No, not at all. Originally, I wanted to be a banker. The tourism industry caught my attention through various summer jobs at Drubba. This is where I got the revelation that I wanted to be a host and get to meet new people every day. I actually have a long history with the Drubba company as my family has been working here for three generations. My grandparents as well as my father, my brother and my wife were all employed here at some point and my mother still works here.

As a professional in the hotel business, what do you pay attention to when you stay at a hotel?

I like to go to special hotels. For example, a hotel in a unique location, one with special architecture or one that has a new or different concept. These kinds of hotels make me curious and always give me ideas for our own hotel. For me, the perfect stay in a hotel is when I find what I want without much effort.

Which qualities do you think make a good host?

As a good host, it’s important for me to approach the guest and listen to them very intently. I always love it when, for example, a guest asks us for a small pillow when they stay with us at first and then during their next visit, we’ve already put a small pillow in their room for them. Or when we get to know the name of their dog.

It’s also important for me to encourage the guests to get involved in what we offer here at the Alemannenhof and to be allowed to provide a ‘home away from home’ for them while they’re with us. For me personally, the idea of being at home is deeply rooted in the Black Forest. I’ve found my home here and am only too happy to pass this feeling onto my guests.

What do you think the best feature of the Alemannenhof is?

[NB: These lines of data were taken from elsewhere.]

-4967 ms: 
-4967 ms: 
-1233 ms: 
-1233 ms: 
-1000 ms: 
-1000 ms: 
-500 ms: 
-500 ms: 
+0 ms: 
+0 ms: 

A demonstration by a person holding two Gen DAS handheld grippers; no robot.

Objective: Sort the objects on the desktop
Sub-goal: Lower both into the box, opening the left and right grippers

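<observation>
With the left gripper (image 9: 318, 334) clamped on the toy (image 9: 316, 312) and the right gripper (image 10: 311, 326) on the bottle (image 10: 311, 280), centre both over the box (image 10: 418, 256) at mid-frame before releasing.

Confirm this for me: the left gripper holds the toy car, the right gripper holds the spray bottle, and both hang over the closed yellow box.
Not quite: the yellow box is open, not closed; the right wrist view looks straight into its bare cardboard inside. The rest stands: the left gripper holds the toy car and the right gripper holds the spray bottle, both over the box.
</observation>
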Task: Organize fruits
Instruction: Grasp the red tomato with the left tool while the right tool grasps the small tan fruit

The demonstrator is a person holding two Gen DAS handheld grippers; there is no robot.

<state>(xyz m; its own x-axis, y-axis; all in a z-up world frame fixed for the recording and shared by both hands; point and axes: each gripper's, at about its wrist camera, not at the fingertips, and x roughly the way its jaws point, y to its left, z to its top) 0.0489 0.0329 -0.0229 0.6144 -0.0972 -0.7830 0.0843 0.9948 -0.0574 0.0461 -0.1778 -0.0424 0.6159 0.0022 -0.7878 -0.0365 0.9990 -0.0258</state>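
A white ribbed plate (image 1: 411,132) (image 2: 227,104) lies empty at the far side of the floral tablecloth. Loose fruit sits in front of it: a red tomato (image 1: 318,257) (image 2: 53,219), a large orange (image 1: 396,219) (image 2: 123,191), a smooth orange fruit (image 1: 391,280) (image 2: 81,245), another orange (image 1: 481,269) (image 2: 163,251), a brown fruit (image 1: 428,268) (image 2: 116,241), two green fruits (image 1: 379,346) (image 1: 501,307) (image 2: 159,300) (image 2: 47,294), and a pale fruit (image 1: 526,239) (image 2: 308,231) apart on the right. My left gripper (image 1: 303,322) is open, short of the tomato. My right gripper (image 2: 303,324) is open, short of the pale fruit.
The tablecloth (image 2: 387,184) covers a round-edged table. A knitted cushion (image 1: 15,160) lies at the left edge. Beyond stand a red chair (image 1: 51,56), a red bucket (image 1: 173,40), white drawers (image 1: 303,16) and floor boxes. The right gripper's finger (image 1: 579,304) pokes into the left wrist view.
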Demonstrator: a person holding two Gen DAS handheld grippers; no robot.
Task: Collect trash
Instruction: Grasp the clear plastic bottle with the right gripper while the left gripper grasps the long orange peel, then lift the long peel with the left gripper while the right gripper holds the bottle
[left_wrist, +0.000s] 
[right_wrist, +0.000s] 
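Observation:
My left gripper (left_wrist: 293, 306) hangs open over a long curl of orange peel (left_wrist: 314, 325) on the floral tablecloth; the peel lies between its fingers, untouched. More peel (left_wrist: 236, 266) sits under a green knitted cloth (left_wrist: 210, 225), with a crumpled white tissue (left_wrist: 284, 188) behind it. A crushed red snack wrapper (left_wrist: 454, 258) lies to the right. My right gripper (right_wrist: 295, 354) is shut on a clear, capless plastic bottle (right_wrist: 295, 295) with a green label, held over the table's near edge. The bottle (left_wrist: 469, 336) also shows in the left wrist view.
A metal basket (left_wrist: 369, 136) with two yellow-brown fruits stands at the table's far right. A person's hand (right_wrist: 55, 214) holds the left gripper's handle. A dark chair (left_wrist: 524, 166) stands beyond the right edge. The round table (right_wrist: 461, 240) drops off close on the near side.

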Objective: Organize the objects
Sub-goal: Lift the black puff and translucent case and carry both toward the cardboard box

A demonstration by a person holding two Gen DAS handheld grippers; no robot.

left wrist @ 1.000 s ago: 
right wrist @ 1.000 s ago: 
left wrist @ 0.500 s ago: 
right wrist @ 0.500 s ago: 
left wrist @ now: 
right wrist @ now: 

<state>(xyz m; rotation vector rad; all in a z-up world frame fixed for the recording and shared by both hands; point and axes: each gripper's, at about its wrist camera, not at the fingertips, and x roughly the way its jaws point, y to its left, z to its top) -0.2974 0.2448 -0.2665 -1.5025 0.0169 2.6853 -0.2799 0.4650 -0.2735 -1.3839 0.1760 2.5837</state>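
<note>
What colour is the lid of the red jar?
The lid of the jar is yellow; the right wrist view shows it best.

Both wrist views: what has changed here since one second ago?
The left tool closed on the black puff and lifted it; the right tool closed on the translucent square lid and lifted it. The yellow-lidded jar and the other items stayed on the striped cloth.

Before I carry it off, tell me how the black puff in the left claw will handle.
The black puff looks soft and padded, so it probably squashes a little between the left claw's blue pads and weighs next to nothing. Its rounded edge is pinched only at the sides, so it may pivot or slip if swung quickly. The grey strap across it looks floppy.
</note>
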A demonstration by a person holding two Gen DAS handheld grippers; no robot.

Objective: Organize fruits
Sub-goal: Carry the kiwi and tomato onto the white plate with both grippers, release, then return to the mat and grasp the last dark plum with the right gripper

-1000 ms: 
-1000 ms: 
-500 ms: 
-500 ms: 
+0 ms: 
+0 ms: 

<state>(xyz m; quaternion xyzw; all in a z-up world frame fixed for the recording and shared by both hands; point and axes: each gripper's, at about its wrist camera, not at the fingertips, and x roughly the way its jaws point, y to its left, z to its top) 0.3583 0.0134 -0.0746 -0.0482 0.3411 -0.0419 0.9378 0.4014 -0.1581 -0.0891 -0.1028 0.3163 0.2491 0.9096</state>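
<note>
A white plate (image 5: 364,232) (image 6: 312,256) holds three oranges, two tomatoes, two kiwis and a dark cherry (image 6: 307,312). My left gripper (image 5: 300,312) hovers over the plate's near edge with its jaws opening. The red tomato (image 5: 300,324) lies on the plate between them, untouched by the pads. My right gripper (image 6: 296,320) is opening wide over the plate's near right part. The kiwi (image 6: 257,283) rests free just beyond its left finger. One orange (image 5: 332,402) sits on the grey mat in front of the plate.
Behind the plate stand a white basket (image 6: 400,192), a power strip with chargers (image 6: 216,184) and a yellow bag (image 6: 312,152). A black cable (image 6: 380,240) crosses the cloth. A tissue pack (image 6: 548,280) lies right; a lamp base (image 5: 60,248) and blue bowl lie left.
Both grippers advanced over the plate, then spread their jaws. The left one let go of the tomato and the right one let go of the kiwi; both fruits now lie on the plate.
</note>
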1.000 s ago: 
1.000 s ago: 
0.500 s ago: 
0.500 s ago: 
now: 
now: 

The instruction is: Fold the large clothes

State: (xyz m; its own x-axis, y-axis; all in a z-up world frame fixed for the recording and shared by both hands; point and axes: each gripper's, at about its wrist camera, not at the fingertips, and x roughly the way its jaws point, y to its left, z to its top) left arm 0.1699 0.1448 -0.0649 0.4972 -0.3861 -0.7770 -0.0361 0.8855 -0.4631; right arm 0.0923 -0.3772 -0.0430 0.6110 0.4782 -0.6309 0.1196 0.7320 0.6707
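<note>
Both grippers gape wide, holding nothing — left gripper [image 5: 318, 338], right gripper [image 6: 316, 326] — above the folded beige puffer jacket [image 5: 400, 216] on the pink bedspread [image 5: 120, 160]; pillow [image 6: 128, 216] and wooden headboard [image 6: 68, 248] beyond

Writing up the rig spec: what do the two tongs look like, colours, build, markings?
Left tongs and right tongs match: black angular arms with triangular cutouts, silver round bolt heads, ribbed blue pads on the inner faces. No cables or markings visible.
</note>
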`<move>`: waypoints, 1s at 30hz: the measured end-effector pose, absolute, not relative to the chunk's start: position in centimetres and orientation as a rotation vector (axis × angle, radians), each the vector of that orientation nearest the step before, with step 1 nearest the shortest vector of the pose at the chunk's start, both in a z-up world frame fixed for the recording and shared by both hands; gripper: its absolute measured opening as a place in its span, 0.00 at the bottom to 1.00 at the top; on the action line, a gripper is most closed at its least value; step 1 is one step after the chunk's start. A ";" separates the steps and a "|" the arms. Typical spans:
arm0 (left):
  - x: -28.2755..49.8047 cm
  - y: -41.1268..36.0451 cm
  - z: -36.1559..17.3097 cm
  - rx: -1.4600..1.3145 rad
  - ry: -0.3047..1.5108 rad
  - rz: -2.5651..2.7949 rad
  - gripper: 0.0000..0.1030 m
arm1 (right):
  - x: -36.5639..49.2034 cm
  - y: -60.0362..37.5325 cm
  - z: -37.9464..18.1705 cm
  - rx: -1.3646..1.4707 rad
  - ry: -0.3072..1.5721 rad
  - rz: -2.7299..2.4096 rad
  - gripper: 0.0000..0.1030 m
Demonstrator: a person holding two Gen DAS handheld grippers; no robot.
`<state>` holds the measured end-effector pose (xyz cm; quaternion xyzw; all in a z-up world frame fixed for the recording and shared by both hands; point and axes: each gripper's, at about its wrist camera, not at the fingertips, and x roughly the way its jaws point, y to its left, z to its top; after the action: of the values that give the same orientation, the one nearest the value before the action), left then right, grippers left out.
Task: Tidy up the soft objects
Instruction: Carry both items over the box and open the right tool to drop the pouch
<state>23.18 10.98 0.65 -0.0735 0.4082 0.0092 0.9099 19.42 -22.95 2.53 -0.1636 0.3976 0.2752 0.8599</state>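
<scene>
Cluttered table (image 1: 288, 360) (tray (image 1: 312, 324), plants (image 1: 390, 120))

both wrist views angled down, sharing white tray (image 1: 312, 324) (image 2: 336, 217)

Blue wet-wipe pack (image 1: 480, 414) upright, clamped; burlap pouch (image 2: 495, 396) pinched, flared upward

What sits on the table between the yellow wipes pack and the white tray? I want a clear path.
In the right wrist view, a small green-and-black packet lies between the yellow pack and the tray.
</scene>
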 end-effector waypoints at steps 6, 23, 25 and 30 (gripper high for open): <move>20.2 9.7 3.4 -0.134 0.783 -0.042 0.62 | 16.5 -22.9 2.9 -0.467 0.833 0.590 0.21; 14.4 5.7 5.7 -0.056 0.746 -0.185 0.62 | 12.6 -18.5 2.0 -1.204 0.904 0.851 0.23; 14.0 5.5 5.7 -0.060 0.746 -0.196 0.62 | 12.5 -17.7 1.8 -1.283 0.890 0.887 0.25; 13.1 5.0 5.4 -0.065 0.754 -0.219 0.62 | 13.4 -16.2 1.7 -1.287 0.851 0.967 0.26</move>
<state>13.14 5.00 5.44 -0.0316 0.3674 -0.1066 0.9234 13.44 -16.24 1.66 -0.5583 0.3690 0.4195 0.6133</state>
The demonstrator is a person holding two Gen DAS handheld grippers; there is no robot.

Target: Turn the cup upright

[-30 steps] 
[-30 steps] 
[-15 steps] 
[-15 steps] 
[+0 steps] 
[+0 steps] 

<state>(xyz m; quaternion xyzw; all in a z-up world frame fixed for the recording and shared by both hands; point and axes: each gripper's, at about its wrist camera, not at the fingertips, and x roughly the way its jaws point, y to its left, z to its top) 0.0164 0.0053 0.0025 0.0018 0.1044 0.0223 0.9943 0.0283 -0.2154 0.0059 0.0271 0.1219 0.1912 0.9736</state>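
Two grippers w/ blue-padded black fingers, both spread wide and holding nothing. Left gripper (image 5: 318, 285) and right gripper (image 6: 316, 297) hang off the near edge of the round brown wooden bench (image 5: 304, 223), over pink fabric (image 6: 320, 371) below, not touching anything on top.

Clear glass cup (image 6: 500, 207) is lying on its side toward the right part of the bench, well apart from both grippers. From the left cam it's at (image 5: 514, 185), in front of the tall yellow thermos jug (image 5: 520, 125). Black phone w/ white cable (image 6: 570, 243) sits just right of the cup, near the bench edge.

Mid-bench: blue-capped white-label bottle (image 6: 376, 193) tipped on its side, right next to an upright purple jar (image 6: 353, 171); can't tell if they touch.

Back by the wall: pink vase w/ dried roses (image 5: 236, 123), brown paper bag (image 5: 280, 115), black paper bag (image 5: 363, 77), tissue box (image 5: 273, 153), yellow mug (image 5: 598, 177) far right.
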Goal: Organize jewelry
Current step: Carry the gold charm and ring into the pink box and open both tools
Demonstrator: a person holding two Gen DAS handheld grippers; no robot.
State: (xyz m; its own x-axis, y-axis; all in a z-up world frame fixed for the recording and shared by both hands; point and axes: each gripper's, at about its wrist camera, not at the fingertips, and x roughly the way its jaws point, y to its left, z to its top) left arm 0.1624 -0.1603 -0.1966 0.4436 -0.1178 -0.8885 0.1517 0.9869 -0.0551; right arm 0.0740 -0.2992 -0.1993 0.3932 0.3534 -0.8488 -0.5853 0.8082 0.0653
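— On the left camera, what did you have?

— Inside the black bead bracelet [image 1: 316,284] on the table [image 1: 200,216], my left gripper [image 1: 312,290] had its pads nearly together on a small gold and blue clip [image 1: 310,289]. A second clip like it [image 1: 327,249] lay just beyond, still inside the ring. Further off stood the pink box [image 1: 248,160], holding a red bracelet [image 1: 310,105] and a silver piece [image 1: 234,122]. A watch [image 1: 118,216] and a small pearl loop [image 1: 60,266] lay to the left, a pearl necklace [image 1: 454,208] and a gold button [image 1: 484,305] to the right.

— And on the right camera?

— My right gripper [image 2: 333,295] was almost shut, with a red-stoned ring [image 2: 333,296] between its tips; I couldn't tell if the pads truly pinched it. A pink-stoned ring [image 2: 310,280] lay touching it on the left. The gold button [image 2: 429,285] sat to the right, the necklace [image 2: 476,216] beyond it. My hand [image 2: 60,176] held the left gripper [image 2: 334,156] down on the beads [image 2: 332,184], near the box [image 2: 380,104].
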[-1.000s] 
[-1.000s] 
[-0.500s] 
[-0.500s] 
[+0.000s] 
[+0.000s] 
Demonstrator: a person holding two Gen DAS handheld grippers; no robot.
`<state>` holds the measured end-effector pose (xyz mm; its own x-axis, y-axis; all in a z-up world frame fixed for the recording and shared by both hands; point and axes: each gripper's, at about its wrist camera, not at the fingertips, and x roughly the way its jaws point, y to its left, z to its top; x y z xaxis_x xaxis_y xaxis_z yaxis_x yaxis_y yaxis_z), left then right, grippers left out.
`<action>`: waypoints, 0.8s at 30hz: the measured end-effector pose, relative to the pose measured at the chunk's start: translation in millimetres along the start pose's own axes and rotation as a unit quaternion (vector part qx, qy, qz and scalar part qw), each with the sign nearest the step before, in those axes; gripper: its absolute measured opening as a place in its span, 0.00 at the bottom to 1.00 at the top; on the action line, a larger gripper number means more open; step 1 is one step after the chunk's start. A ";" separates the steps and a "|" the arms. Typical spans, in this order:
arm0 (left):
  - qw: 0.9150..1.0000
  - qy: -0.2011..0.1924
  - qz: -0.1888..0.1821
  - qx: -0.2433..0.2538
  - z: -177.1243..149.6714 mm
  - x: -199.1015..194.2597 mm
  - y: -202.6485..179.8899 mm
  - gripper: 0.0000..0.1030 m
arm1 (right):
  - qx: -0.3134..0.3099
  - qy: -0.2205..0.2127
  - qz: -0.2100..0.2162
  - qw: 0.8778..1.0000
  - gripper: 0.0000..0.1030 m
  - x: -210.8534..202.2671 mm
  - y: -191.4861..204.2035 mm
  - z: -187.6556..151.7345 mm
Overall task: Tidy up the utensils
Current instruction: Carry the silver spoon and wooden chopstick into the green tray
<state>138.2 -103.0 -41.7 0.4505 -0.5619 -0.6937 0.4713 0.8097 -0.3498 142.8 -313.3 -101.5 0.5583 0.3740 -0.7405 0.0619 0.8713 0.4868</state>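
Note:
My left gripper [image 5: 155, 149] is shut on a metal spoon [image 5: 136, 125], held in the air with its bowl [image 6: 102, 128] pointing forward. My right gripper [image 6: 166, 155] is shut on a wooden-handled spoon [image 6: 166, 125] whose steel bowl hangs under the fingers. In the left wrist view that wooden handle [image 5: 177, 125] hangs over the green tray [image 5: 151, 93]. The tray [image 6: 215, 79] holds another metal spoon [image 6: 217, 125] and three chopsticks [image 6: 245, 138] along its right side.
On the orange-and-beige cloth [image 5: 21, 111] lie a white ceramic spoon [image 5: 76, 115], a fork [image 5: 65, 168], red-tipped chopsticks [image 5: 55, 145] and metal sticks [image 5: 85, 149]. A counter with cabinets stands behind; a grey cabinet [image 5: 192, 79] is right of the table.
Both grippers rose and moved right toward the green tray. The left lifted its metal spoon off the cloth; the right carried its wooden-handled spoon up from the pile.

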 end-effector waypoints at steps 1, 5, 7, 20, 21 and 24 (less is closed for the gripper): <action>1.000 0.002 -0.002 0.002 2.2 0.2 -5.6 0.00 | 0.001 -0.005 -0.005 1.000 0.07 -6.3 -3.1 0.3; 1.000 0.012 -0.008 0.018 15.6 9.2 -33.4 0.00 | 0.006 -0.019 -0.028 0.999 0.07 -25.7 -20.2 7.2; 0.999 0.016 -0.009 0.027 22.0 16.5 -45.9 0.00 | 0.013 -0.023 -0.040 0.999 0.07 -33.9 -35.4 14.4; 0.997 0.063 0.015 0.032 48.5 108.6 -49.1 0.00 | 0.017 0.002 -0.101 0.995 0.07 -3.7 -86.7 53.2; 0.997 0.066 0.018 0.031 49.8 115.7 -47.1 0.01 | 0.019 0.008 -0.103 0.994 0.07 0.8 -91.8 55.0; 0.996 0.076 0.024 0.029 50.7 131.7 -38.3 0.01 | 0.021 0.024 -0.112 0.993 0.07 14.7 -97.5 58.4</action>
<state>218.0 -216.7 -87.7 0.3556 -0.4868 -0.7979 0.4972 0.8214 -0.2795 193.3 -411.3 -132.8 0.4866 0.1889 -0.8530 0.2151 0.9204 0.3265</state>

That’s a no-brainer for me. I love the location on Lake Titisee, the tranquillity of the place and the combination of traditional architecture and modern influences.

Tell us about your favourite room.

It’s definitely room 322, because you simply have the most beautiful view of Lake Titisee. In the hotel apartments, it would be number 405.

Do you have a nice story to tell us?

I met one of my cousins here a few years ago, whom I’d never met before. I originally come from Croatia and one evening I noticed some guests were speaking Croatian, so I struck up a conversation with them. We quickly realised that we came from the same village and were not just neighbours but are actually related. This is what I really love about working in the hotel industry – you meet people from all over the world and the fact that you feel at home in one place connects you together.

What activities are there in the Black Forest Highlands that you recommend to your guests?

Well, a boat trip on the Titisee is an absolute must. The far side of the lake, with an island that can only be seen when the water level is low, is also a lovely, tranquil spot. I find the Ravenna Gorge particularly exciting; you get a very mystical view of the Black Forest when hiking through the gorge. Of course, the Feldberg is also a highlight. There’s skiing in winter and hiking in summertime and after just a few kilometres, you end up in another region entirely.

And when you don’t have to work, where’s your favourite place to spend time in the region?

There are a few different places, but if I am looking for something special then it’s the Piketfelsen, which offers a unique view of the whole of Höllental.